1.7 Reconnaissance Layer Implementation

The reconnaissance code collects the computer name via GetComputerNameW, screen resolution via GetSystemMetrics, architecture via IsWow64Process, OS version via VerifyVersionInfoW + VerSetConditionMask, admin status via OpenProcessToken + GetTokenInformation(TOKEN_ELEVATION), and geo-IP via an HTTP GET to ip-api.com/json/.

A single-instance mutex (CreateMutexW("xp30pub1tze8uisj")) guards against duplicate execution.

The loader then captures a full desktop screenshot via the GDI pipeline (GetDC(NULL) -> CreateCompatibleDC -> CreateDIBSection -> BitBlt(SRCCOPY)) and constructs a raw BMP with BITMAPFILEHEADER + BITMAPINFOHEADER. The uncompressed BMP is POSTed to http://178.17.59.88/api/<fingerprint> as multipart/form-data.
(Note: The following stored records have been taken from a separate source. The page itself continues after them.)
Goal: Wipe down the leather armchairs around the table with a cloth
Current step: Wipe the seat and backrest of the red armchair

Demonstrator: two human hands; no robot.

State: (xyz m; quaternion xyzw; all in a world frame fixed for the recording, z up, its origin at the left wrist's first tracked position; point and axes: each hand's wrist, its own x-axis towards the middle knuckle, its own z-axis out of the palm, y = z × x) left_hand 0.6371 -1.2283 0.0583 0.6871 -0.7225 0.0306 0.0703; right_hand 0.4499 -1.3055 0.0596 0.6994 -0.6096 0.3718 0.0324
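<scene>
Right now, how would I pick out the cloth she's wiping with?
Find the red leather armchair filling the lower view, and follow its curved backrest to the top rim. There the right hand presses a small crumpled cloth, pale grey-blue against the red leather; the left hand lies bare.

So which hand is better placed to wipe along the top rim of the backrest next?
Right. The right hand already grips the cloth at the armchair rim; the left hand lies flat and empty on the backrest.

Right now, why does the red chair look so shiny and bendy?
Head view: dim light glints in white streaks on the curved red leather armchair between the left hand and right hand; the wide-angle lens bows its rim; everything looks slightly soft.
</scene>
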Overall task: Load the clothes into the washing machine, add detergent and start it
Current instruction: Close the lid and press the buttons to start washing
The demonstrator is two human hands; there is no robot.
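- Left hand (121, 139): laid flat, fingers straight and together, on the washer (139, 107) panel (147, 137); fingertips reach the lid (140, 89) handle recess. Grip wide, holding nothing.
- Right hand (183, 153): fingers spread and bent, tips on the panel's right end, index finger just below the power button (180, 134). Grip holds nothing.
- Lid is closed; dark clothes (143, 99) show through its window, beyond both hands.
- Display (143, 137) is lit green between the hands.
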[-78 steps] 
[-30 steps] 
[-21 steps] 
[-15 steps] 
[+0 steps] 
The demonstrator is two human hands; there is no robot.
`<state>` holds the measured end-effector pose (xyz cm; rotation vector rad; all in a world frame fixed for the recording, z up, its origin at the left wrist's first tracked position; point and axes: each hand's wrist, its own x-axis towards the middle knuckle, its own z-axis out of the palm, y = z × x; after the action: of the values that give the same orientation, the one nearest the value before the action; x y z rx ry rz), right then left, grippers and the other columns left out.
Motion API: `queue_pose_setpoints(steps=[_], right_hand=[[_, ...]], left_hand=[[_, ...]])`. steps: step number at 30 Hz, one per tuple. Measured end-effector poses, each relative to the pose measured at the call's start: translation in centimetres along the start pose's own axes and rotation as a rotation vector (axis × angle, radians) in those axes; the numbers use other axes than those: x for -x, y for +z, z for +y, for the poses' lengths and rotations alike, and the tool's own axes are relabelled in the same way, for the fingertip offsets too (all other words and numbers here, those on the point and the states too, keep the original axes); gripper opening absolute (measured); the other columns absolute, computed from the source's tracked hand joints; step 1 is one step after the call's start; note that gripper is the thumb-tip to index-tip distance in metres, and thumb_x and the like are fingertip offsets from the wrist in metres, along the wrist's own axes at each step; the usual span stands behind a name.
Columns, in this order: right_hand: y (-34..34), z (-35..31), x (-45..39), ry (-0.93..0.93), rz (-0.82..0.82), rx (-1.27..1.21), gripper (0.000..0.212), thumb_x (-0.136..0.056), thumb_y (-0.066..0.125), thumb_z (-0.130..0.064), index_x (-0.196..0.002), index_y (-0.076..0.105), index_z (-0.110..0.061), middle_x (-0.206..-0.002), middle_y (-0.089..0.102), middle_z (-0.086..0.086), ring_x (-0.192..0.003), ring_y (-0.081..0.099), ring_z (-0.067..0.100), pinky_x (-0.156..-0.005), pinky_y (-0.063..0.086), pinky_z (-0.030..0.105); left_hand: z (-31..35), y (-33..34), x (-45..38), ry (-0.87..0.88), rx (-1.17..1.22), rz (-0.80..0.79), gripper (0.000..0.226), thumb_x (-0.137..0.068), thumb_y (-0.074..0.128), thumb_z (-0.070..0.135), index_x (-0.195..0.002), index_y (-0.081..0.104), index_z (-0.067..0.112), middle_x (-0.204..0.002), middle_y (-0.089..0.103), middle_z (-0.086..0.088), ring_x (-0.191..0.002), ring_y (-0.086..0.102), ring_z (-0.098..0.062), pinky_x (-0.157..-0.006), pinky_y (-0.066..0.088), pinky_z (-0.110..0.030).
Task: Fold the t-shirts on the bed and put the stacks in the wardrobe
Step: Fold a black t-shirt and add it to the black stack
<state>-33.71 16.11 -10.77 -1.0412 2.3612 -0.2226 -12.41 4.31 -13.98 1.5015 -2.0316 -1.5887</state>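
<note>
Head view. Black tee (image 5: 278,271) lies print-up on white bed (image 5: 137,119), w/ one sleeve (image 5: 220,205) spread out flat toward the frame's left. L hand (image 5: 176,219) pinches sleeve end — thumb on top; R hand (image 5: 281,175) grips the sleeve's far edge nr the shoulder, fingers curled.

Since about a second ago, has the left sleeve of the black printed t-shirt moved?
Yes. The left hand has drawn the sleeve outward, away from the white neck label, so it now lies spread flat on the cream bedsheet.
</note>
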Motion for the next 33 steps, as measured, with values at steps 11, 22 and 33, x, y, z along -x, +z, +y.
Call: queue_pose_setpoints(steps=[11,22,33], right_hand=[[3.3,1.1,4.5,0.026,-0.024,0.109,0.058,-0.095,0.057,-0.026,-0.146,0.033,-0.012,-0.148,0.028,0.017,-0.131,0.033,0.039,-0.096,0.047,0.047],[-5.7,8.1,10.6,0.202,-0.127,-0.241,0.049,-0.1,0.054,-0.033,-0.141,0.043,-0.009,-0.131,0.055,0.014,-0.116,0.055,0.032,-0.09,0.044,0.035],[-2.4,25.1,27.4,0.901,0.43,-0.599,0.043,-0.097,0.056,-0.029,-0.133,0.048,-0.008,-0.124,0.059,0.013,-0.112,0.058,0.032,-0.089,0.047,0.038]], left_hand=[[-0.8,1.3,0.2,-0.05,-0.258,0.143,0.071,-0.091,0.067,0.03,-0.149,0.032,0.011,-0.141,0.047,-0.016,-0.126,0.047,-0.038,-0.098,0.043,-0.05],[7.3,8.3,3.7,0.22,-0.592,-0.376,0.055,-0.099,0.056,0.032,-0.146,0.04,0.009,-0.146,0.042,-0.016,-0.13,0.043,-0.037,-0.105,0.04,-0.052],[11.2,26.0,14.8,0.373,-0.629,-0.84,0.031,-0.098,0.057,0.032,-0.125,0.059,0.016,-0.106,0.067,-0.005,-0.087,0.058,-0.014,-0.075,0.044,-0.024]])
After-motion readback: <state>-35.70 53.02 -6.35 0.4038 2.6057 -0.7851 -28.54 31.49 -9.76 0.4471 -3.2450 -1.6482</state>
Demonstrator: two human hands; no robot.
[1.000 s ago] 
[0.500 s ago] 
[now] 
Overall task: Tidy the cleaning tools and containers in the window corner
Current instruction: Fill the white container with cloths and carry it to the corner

The fingerprint is encoded as comma-separated hex byte values, then base64-encoded to form the URL path. There is nothing engineering-noteworthy about any of this; the recon layer is the most boilerplate part of the loader and reads as a developer working through a standard checklist. GDI is the path of least resistance for the screenshot — DirectX or Desktop Duplication API would produce cleaner output but require substantially more binding work in FFI — and the result here is an uncompressed BMP large enough that someone watching network traffic would notice. The developer prioritized “works on first try” over “minimal bandwidth,” which aligns with the targeting scope chosen during development.

Stage 2 — Blockchain C2 Resolution

This is the section of the loader where the development sophistication ramps up sharply. The host-level code in stage 1 is recognizable maldev. Most people who have built a Windows loader has written most of those routines before. The C2 layer is built on a stack that most commodity-loader developers do not have hands-on experience with.

2.1 Blockchain C2 — the Required Dev Stack

After uploading the screenshot, the loader queries the Polygon (MATIC) blockchain to resolve the real stage-2 C2 URL. It calls InternetOpenW with proxy-aware settings, connects to polygon-rpc.com over HTTPS via InternetConnectW, and POSTs a standard eth_call JSON-RPC request:

{
  "jsonrpc": "2.0",
  "method": "eth_call",
  "params": [{
    "to": "0x1823A9a0Ec8e0C25dD957D0841e3D41a4474bAdc",
    "data": "0x3bc5de30"
  }, "latest"],
  "id": 1
}

eth_call is a read-only contract query requiring no wallet, no signing, and no gas fees from the caller. The data field is the function selector for getData(). The response is ABI-encoded: offset, length, then the hex-encoded ASCII string http://89.169.12.241.

What is structurally interesting about this architecture is not the blockchain layer in isolation but the underlying interaction model. There is no persistent C2 connection. The loader does not register with a server, does not hold a session, does not wait for inbound commands. It performs a single read against a public ledger, treats the response as configuration, and disconnects. The operator never directly addresses any specific loader instance: they update a value in a public contract, and the next time any deployed implant polls, it picks up the change.

This is a dead drop The pattern long predates malware: a publisher writes to a public medium, a reader polls that medium for new content, and the two parties never communicate directly. The blockchain implementation is the same pattern with a different storage medium; what changes is the medium’s takedown resistance, not the interaction model.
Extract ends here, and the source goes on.